Prevalence of Prescription Opioid Misuse/Abuse as Determined by International Classification of Diseases Codes: A Systematic Review

Pages 258-268 | Received 13 Jun 2016, Accepted 31 Aug 2016, Published online: 01 Nov 2016
 

ABSTRACT

We conducted a systematic review to evaluate worldwide human English published literature from 2009 to 2014 on prevalence of opioid misuse/abuse in retrospective databases where International Classification of Diseases (ICD) codes were used.
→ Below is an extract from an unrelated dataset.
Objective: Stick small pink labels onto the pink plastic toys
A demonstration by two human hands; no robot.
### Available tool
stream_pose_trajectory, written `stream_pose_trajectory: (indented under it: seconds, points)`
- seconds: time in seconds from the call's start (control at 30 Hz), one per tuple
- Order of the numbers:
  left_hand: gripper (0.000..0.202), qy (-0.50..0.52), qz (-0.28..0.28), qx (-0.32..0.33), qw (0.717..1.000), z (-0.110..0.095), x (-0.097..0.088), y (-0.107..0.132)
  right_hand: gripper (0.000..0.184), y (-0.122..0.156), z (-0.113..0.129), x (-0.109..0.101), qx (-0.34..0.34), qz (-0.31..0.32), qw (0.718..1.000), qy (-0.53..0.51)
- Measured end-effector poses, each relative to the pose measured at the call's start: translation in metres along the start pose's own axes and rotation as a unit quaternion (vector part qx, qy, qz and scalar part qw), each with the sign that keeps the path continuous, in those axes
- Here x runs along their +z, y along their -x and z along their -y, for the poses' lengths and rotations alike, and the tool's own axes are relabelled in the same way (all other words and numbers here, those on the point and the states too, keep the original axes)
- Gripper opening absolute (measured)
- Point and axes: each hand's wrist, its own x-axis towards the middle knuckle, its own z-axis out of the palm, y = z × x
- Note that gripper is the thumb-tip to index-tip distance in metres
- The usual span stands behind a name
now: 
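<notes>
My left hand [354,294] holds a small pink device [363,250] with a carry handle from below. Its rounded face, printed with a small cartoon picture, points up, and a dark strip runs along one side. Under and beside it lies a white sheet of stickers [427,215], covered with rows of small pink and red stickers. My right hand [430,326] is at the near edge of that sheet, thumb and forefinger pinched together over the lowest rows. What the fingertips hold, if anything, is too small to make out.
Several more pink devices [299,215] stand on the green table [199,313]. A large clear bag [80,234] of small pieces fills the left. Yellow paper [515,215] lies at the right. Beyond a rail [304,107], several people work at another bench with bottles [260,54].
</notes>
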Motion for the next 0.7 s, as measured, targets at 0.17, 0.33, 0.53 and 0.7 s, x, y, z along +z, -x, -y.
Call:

Inclusion criteria for the studies were use of a retrospective database, measured abuse, dependence, and/or poisoning using ICD codes, stated prevalence or it could be derived, and documented time frame. A meta-analysis was not performed. A qualitative narrative synthesis was used, and 16 studies were included for data abstraction. ICD code use varies; 10 studies used ICD codes that encompassed all three terms: abuse, dependence, or poisoning. Eight studies limited determination of misuse/abuse to an opioid user population. Abuse prevalence among opioid users in commercial databases using all three terms of ICD codes varied depending on the opioid; 21 per 1000 persons (reformulated extended-release oxymorphone; 2011–2012) to 113 per 1000 persons (immediate-release opioids; 2010–2011). Abuse prevalence in general populations using all three ICD code terms ranged from 1.15 per 1000 persons (commercial; 6 months 2010) to 8.7 per 1000 persons (Medicaid; 2002–2003). Prevalence increased over time. When similar ICD codes are used, the highest prevalence is in US government-insured populations. Limiting population to continuous opioid users increases prevalence. Prevalence varies depending on ICD codes used, population, time frame, and years studied. Researchers using ICD codes to determine opioid abuse prevalence need to be aware of cautions and limitations.

Acknowledgment

This study was initially presented as a poster at the International Society for Pharmacoeconomics and Outcome Research 21st Annual International Meeting in Washington, DC, May 2016.

Funding

This study was sponsored by Pfizer, Inc.

Declaration of interest

Gary Oderda and Joanita Lake are employees of the University of Utah, College of Pharmacy, which received financial support from Pfizer in connection with the study and development of this manuscript. Carl L. Roland is an employee of Pfizer.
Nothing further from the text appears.